PROMPT:
Line by line, copy the data below exactly.

COLLECTED MATERIAL:
==*==
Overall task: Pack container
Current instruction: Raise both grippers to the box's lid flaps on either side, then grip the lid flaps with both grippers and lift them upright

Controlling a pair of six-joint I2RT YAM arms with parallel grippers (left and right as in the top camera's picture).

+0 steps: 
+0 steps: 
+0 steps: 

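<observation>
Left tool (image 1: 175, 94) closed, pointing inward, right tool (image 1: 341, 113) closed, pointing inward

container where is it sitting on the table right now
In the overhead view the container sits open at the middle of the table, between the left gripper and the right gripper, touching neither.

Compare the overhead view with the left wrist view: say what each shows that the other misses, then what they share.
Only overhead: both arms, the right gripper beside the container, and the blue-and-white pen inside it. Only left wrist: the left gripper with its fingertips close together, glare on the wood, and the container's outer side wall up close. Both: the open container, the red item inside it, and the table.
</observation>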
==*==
FINAL ANSWER:
Overall task: Pack container
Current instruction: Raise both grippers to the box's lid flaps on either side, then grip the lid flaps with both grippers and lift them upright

Controlling a pair of six-joint I2RT YAM arms with parallel grippers (left and right as in the top camera's picture).

+0 steps: 
+0 steps: 
+0 steps: 

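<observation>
Left tool (image 1: 175, 94) closed, pointing inward, right tool (image 1: 341, 113) closed, pointing inward

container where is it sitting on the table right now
In the overhead view the container sits open at the middle of the table, between the left gripper and the right gripper, touching neither.

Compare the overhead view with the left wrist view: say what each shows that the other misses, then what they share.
Only overhead: both arms, the right gripper beside the container, and the blue-and-white pen inside it. Only left wrist: the left gripper with its fingertips close together, glare on the wood, and the container's outer side wall up close. Both: the open container, the red item inside it, and the table.
</observation>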

This completes the required output.